Es gibt wenige Spiele auf Konsolen die sich ein Western-Thema annehmen. GUN ist einer der wenigen Titel in dieser Zeit. Ob es sich lohnt durch die Prärie zu reiten, erfahrt ihr in den nächsten Zeilen…

Euer Spieler heisst Colton und sucht seine wahre Identität. Kurz vor dem Tod seines Vaters entgegnete er ihm, dass er nicht sein Vater sei. Für Antworten war keine Zeit. Nun wacht ihr in Dodge City auf und wollt mehr über euch und eure Eltern erfahren. Aber wie das nun mal so ist, verstrickt ihr euch in immer mehr Abenteur, die euch eventuell am Ende als Held darstehen lassen. Dabei seid ihr nicht nur mit euren Füßen unterwegs. wie es sich für einen Cowboy gehört reitet ihr auch durch die endlosen Weiten von GUN und löst Aufgaben. Dabei gibt es einen Hauptstrang und Nebenaufgaben, die ihr nicht unbedingt braucht, um das Spiel zu beenden. Nach dem Abspann bleibt noch Zeit dafür, denn ihr könnt dann auch erst die ganzen Nebenaufgaben erledigen. Dabei kann es sein, dass ihr als Kopfgeldjäger agieren müsst, Viehtreiber seid, oder im Saloon mit Karten überzeugen müsst. Euer Spieler verbessert sich dadurch und kann seine fähigkeiten ausbauen, dass ist aber auch bei Händlern möglich, die ihr dann bezahlen müsst.

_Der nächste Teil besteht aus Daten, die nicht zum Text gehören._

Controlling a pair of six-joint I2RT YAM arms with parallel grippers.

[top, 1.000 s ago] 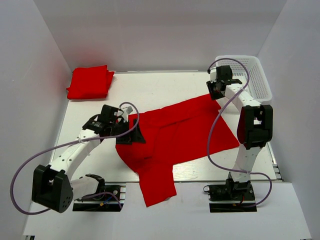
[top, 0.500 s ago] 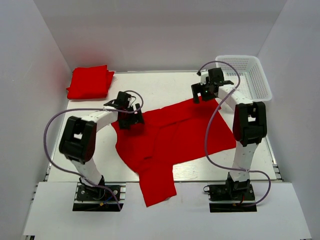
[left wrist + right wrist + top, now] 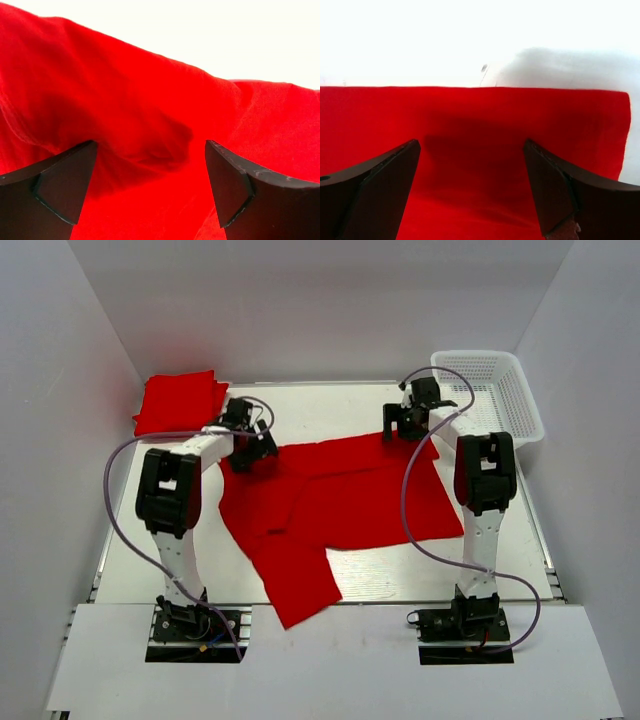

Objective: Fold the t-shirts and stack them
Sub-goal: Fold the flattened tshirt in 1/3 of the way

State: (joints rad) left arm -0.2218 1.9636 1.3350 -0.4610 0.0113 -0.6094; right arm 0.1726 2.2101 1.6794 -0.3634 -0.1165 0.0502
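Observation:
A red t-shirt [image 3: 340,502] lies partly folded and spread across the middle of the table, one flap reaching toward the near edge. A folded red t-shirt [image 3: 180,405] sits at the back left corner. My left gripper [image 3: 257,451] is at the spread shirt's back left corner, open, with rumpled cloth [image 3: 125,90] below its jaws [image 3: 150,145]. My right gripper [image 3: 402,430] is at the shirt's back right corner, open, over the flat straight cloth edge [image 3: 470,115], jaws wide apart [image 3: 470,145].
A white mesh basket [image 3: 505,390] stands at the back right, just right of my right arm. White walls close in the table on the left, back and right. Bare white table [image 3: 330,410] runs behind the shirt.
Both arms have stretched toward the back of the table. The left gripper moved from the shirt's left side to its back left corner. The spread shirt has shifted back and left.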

Das Ganze durchlebt ihr in einer riesigen nachladefreien Welt, die wunderbar designt ist. Noch nie sah ein Western Titel so gut aus und hat authentisch die Atmosphäre des Wilden Westens rübergebracht. Der Sound ist auch hervorragend und die Synchros von Profis, sprich Hollywood-Stars, passen perfekt ins Spielgeschehen. Die Steurung macht Spass und ist schnell erlernt. Vor allem der Schnell-Zieh Modus ist nach einiger Übung sehr sinvoll.

Endlich ist ein Titel mit einem Western Thema richtig gut gelungen. Natürlich war Red Dead Revolver auch ein guter Titel, nur GUN ist wirklich geil auf ganzer Linie und unterhält ewig. Die Story ist ausgereift und auch die Nebenmissionen fesseln euch lange ans Pad. Wer auf Western und Videospiele steht kommt nicht an GUN vorbei.